Porto is located on the Douro River, with six bridges connecting it to the neighboring town of Gaia.  And it's only a few miles from the Atlantic Ocean.  The city offers hop-on hop-off bus tours in addition to river cruises.  My sister and I rode the bus, which took us out to the ocean and back along the Douro River.  Although the beach is rocky, the city has a walkway along the beautiful ocean strip and the river, making it a wonderful spot to walk or jog.

Porto is Portugal's second-largest city, behind Lisbon.  With a population just over 200,000, it's large enough to offer a wide selection of restaurants and theaters, and has a great bus system and metro for getting around the city




Getting our sweet-tooth and caffeine fix

Porto's a wonderful destination for pastries; bakeries showcasing assortments of sweet treats dot every street corner.  --Lovely to look at as well as to eat!  Over the past few days we've had meringues, cake, and cookies as well as waffles and hazelnut toast with Nutella.  For a girl coming off of four months in Hong Kong it was a carb-lover's paradise.  Yum! 

As well as coffee: espresso solo, cafe con leche, cappuccino, americano.  We've had them all and still managed to fall asleep at night. 

We managed find a brief lull in other patrons using the staircase.  

Hitting the Tourist Hotspots

We visited the beautiful Livraria Lello (Lello Bookstore), located just a few minutes from the Wine Hostel.  Frequently named one of the most beautiful bookstores in the world, its interior features a winding red staircase and ornate wood decoration.  It sells books in both English and Portuguese. 
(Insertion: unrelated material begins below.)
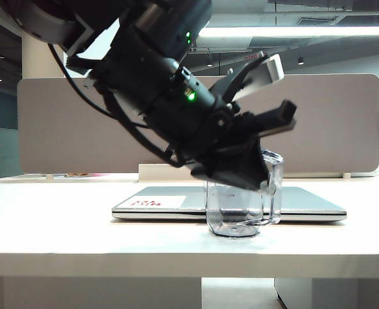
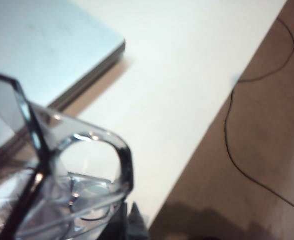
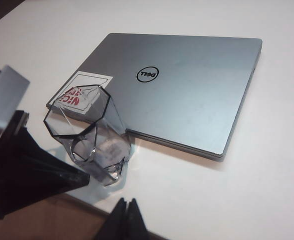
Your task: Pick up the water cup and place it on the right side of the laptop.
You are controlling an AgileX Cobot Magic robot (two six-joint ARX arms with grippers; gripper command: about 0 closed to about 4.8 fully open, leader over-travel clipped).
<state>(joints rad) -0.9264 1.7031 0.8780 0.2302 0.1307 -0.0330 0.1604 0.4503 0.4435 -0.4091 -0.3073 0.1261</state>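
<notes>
The water cup (image 1: pixel 237 215), clear grey-blue with faceted walls, stands on the white table just in front of the closed silver laptop (image 1: pixel 305 205). My left arm reaches down from the upper left, and my left gripper (image 1: pixel 265 185) ends at the cup's handle side. In the left wrist view its fingertips (image 2: pixel 133 220) lie close together beside the lower end of the handle loop (image 2: pixel 128 167), with no cup material visible between them. My right gripper (image 3: pixel 127 204) is shut and empty, hovering over the table edge near the cup (image 3: pixel 94 135) and the laptop (image 3: pixel 186 95).
A grey partition panel (image 1: pixel 343 122) runs behind the table (image 1: pixel 60 225). Past the table's edge lies brown floor with a thin black cable (image 2: pixel 231 130). A white sticker with red letters (image 3: pixel 79 95) marks the laptop corner nearest the cup.
</notes>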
Entering the bookstore costs five euros, which is refundable with a store purchase.  We're happy to have seen the Lello in January; even during this slower time of year it was quite crowded. 
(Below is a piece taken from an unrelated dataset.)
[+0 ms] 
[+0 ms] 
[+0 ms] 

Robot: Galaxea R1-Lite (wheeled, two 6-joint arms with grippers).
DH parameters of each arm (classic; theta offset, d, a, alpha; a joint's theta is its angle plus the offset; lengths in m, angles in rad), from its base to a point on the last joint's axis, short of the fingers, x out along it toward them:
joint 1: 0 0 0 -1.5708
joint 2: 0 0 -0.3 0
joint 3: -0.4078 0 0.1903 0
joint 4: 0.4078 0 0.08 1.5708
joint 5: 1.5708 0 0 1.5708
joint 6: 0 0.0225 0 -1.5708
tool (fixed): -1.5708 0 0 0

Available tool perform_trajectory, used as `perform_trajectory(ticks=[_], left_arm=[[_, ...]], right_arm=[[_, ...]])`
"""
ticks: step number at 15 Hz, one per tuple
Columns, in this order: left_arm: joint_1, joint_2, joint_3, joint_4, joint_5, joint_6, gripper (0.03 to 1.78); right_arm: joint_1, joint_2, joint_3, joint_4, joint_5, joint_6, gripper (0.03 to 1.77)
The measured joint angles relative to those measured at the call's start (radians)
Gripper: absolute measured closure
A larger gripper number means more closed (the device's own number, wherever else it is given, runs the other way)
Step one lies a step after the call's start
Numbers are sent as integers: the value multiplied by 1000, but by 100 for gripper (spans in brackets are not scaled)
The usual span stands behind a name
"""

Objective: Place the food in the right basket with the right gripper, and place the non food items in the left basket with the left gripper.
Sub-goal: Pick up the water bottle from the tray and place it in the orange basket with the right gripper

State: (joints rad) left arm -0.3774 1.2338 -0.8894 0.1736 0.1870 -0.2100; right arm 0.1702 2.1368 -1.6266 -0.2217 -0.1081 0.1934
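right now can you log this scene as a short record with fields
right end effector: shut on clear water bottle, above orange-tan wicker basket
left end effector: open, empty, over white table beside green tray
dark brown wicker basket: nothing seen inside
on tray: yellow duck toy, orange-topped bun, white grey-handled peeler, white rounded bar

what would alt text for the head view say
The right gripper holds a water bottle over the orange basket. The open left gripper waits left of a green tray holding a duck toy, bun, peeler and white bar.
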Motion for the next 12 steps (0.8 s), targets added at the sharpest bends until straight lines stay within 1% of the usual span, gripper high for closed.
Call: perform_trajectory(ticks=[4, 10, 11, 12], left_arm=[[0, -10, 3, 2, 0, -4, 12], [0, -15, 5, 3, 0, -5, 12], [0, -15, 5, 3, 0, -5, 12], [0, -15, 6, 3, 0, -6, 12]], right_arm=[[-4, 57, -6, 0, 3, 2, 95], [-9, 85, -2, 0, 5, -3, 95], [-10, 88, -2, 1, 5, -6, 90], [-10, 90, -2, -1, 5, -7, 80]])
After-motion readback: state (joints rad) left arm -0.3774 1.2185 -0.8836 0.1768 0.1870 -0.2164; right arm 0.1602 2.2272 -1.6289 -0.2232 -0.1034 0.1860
J.K. Rowling, who started writing her Harry Potter series at the Cafe Majestic on Rua de Santa Catarina, used to frequent this bookstore, and uses the setting as inspiration in her books. 
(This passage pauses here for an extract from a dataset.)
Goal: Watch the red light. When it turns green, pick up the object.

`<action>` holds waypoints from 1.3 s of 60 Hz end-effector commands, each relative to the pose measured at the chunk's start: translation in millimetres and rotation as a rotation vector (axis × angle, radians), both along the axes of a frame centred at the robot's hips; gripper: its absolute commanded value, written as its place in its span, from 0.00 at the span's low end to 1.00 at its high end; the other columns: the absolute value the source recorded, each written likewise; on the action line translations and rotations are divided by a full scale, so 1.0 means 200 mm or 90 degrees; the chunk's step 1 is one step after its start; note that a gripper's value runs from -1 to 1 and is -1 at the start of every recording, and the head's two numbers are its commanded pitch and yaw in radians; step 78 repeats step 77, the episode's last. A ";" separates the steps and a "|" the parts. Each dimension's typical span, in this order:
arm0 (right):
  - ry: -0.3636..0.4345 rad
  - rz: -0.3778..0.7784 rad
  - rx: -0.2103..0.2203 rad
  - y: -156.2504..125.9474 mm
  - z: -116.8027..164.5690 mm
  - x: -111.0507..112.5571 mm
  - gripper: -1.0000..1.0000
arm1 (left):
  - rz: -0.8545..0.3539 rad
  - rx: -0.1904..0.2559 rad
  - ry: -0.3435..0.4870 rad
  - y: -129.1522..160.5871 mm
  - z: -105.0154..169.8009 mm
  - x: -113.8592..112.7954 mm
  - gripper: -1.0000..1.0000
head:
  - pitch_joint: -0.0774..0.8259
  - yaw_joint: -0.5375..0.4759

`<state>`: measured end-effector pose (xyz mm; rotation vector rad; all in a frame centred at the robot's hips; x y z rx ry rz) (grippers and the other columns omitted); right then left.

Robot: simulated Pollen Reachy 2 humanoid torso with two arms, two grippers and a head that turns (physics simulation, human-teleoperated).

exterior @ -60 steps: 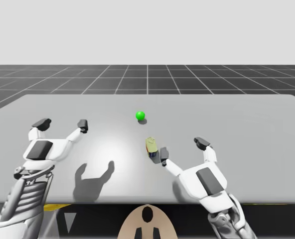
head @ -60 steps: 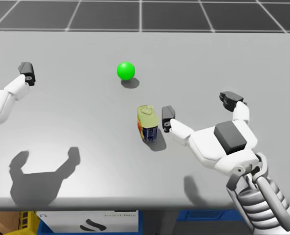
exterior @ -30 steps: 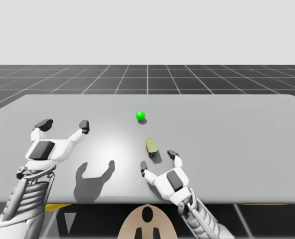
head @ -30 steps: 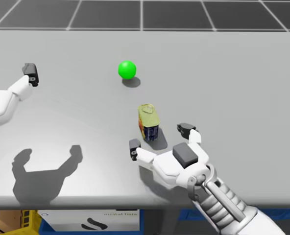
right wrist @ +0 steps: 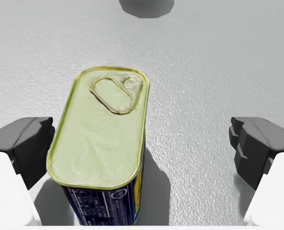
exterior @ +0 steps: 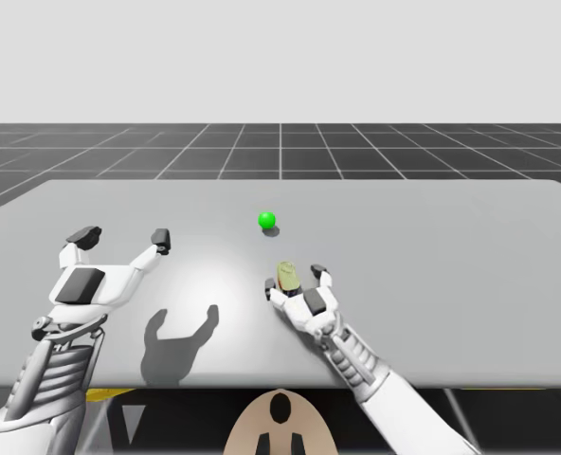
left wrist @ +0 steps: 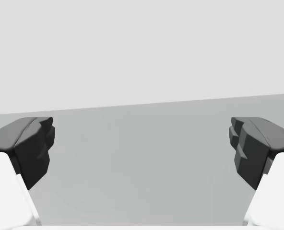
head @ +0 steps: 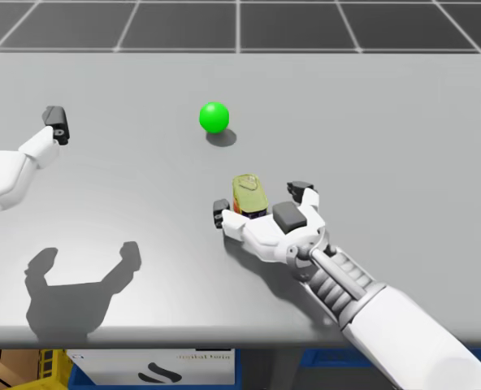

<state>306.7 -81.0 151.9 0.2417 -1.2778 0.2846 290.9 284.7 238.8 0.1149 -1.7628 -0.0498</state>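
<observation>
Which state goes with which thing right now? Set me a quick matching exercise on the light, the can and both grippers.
Things:
1. light
2. blue rectangular can
3. left gripper
4. right gripper

States:
A. open, one finger on each side of the blue rectangular can
B. green
C. open, nothing in it
D. standing upright, pull-tab lid on top

Pairs: 1-B, 2-D, 3-C, 4-A
</observation>
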 end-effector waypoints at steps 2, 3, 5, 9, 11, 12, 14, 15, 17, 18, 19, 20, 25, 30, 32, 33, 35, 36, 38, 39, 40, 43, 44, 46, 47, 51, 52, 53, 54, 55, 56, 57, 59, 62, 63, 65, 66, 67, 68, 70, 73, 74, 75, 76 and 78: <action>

Just before my sister left we climbed the Clerigos Tower.  This tower is part of a baroque church completed in the 1760s.  At 76 meters, it's the highest point in Porto, providing a beautiful 360-degree view of the city.  It was a clear day and we could see all the way out to the ocean. 

The tower costs five euros to climb.  The winding staircase became narrow towards the top, causing frequent traffic jams.  This was another time when we were happy to be touring in January, as I could imagine the climb would be much slower in the summertime. 


Eating like a local

At Cafe Santiago on Rua Catarina, we tried Porto's famous Francesihna sandwich, which we quite enjoyed.  Meaning “Little French Woman” and originating around the 1950s, this local sandwich consists of thick bread, ham, Portuguese sausage, and steak, topped with cheese, sometimes an egg, and special sauce. Each restaurant has developed its own sauce recipe, our waitress explained. 

Note: share the Francesihna with a friend unless you're up for a hearty meal! 

At a hidden spot recommended to us by hostel staff, we dined on delicious tapas, including cod-cakesautéed mushrooms and clams with rice.  It was nice to eat some seafood as this is real local fare.

Most locals speak some English, so you can get around not knowing any Portuguese.  It's helpful to know how to say “thank you” in Portuguese, however: say 'obrigado' if you're a gentlemen, and it's 'obrigada' for the ladies. 

4 Euro for breakfast?! Do I have that right?

You might be wondering: how much is all of this going to cost? 

Answer: not a whole lot. 

Portugal is a very affordable city. We got manicures at a salon on Rua de Santa Catarina for seven euros.  A pasty with coffee generally costs two to three euros, and the two of us could eat dinner for under 20 euros combined

Also a great city for shopping, Porto features clothing stores along Rua de Santa Catarina, outdoor markets and many stores selling exclusively handmade souveniors. 

Traveling to nearby Portugal and Spain 

Whether by plane, train, or bus, it's easy and affordable to travel from Porto to neighboring cities. My sister took a bus to the Spanish Coast for seven euros, and I am planning to visit Fatima by bus for twelve.  You can fly to Porto on Ryan Air for as little as 25 euros from many European cities.  The train from Lisbon takes about two hours and costs about the same. 

The best spot in Europe?

Between the stunning views, the gastronomy, architecture, affordability, and artisan vibe, I'm not at all surprised that Porto has been named Europe's Best Destination.  I visited five countries and numerous cities last year and consider it my finest discovery! 

Have you been to Europe?  Where was your favorite place to stay?